Department of Women's and Children's Health, Karolinska Institutet, Tomtebodavägen 18 A, 17177, Stockholm, Sweden.
Children's Hospital of Eastern Ontario Research Institute, University of Ottawa, Ottawa, Canada.
Eur J Epidemiol. 2020 Jul;35(7):643-653. doi: 10.1007/s10654-020-00613-8. Epub 2020 Feb 27.
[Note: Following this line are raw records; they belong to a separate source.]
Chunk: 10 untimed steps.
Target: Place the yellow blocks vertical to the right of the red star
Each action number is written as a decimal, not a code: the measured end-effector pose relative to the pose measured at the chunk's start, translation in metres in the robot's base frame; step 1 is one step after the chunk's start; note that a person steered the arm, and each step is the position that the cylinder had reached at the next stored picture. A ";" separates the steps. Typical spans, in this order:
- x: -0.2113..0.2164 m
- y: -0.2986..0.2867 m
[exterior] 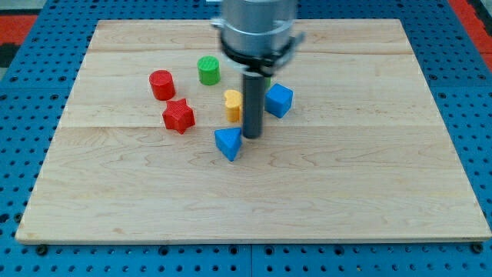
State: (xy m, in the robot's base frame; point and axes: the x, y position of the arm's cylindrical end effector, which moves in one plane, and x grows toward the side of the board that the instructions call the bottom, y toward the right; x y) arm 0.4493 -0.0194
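A pale wooden worktop (pixel 369 192) fills most of the frame, laid on a blue pegboard (pixel 477 115) that shows round its edges. The arm's grey housing (pixel 256 31) comes down from the top centre, and its dark rod ends with my tip (pixel 252 137) resting on the wood a little left of centre. There is no hand on this arm, only the rod, so nothing is clenched or released. The one yellow block (pixel 232 105) I can see sits just left of the rod, partly hidden behind it; its shape is hard to make out, though the visible part looks taller than wide, its long side running up and down the frame. It lies to the right of the red star (pixel 178 116), well apart from it and slightly higher in the frame. A blue triangular block (pixel 228 143) sits just below and left of my tip, very near or touching it; I cannot tell which. A blue cube (pixel 279 100) stands just right of the rod, above the tip. A green cylinder (pixel 208 70) is above the yellow block, and a red cylinder (pixel 162 85) is at upper left, just above the star. All the blocks cluster in the upper-left middle, none near an edge; the right half and lower part of the worktop are open wood.
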 end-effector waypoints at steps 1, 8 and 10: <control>-0.013 -0.022; -0.054 0.036; -0.014 0.002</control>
State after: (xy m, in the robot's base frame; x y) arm 0.4352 -0.0169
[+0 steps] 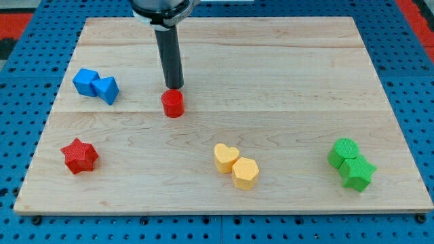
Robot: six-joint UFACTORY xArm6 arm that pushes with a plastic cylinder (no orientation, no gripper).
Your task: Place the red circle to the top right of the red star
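Note:
The red circle (173, 104), a short red cylinder, stands on the wooden board left of centre. The red star (79, 156) lies at the view's lower left, well below and left of the circle. My tip (175, 87) is just above the red circle at its upper edge, touching it or nearly so. The dark rod rises from there to the view's top.
Two blue blocks (95, 85) sit together at the left, above the star. A yellow heart (226, 157) and a yellow hexagon (245, 173) touch at bottom centre. A green cylinder (344, 152) and a green star-like block (357, 173) sit at the lower right. The wooden board (285, 74) lies on blue pegboard.

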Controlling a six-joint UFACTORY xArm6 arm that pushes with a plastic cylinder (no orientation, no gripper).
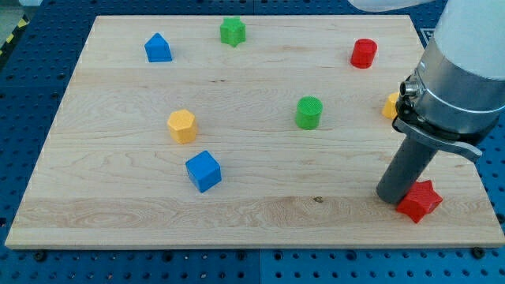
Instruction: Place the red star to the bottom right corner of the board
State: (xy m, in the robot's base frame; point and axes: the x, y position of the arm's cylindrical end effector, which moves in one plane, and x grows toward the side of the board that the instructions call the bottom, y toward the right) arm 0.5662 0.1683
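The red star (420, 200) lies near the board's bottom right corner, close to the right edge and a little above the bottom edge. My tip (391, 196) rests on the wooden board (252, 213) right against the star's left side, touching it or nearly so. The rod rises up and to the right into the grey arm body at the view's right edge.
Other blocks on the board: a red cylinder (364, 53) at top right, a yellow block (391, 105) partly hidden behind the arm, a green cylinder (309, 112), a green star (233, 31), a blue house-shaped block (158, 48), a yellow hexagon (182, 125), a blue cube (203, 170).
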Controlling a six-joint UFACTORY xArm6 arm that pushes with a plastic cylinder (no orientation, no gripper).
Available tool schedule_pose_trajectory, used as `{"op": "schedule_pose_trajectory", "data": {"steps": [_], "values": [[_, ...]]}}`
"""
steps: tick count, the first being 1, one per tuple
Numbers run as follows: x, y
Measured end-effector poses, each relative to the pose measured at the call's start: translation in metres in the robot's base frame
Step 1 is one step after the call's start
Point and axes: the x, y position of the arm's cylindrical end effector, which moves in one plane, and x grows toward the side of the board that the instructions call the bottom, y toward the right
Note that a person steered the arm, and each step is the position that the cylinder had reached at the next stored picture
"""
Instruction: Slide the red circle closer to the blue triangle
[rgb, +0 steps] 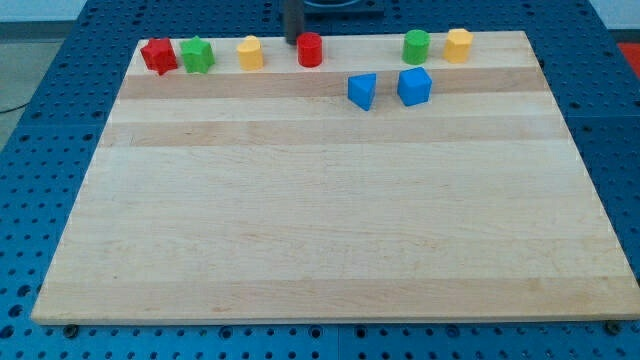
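The red circle stands near the top edge of the wooden board, a little left of centre. The blue triangle lies below and to its right, apart from it. My tip comes down from the view's top and ends just left of the red circle, close to or touching its upper left side.
A blue cube sits just right of the blue triangle. Along the top edge stand a red star, a green star, a yellow block, a green cylinder and a yellow block. The wooden board rests on blue pegboard.
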Motion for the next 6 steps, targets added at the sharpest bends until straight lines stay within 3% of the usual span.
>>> {"op": "schedule_pose_trajectory", "data": {"steps": [1,4,5,6], "values": [[0.001,-0.021],[0.055,0.068],[0.061,0.100],[0.040,0.101]]}}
Several studies indicate that prognosis for survival in Duchenne muscular dystrophy (DMD) has improved in recent decades. However, published evidence is inconclusive and some estimates may be obsolete due to improvements in standards of care, in particular the routine use of mechanical ventilatory support in advanced stages of the disease. In this systematic review and meta-analysis (PROSPERO identifier: CRD42019121800), we searched MEDLINE (through PubMed), CINAHL, Embase, PsycINFO, and Web of Science for studies published from inception up until December 31, 2018, reporting results of life expectancy in DMD. We pooled median survival estimates from individual studies using the median of medians, and weighted median of medians, methods. Risk of bias was established with the Newcastle-Ottawa Scale. Results were stratified by ventilatory support and risk of bias. We identified 15 publications involving 2662 patients from 12 countries from all inhabited continents except Africa. Median life expectancy without ventilatory support ranged between 14.4 and 27.0 years (pooled median: 19.0 years, 95% CI 18.0-20.9; weighted pooled median: 19.4 years, 18.2-20.1). Median life expectancy with ventilatory support, introduced in most settings in the 1990s, ranged between 21.0 and 39.6 years (pooled median: 29.9 years, 26.5-30.8; weighted pooled median: 31.8 years, 29.3-36.2). Risk of bias had little impact on pooled results. In conclusion, median life expectancy at birth in DMD seems to have improved considerably during the last decades. With current standards of care, many patients with DMD can now expect to live into their fourth decade of life.
几项研究表明,杜氏肌营养不良症(DMD)的生存预后在近几十年来有所改善。然而,已发表的证据并不确定,由于治疗标准的提高,特别是在疾病的晚期常规使用机械通气支持,一些估计可能已经过时。在这项系统评价和荟萃分析(PROSPERO 标识符:CRD42019121800)中,我们检索了 MEDLINE(通过 PubMed)、CINAHL、Embase、PsycINFO 和 Web of Science,以查找截至 2018 年 12 月 31 日发表的报告 DMD 预期寿命结果的研究。我们使用中位数的中位数和加权中位数方法,从个体研究中汇总中位生存估计值。使用纽卡斯尔-渥太华量表评估偏倚风险。结果根据通气支持和偏倚风险进行分层。我们确定了来自 12 个国家的 2662 名患者的 15 项出版物,这些国家来自除非洲以外的所有有人居住的大陆。没有通气支持的中位预期寿命范围在 14.4 至 27.0 岁之间(汇总中位数:19.0 岁,95%CI 18.0-20.9;加权汇总中位数:19.4 岁,18.2-20.1)。在 20 世纪 90 年代在大多数环境中引入通气支持的中位预期寿命范围在 21.0 至 39.6 岁之间(汇总中位数:29.9 岁,26.5-30.8;加权汇总中位数:31.8 岁,29.3-36.2)。偏倚风险对汇总结果的影响很小。总之,在过去几十年中,DMD 患者的出生时中位预期寿命似乎有了显著提高。根据目前的治疗标准,许多 DMD 患者现在可以期望活到他们的第四个十年。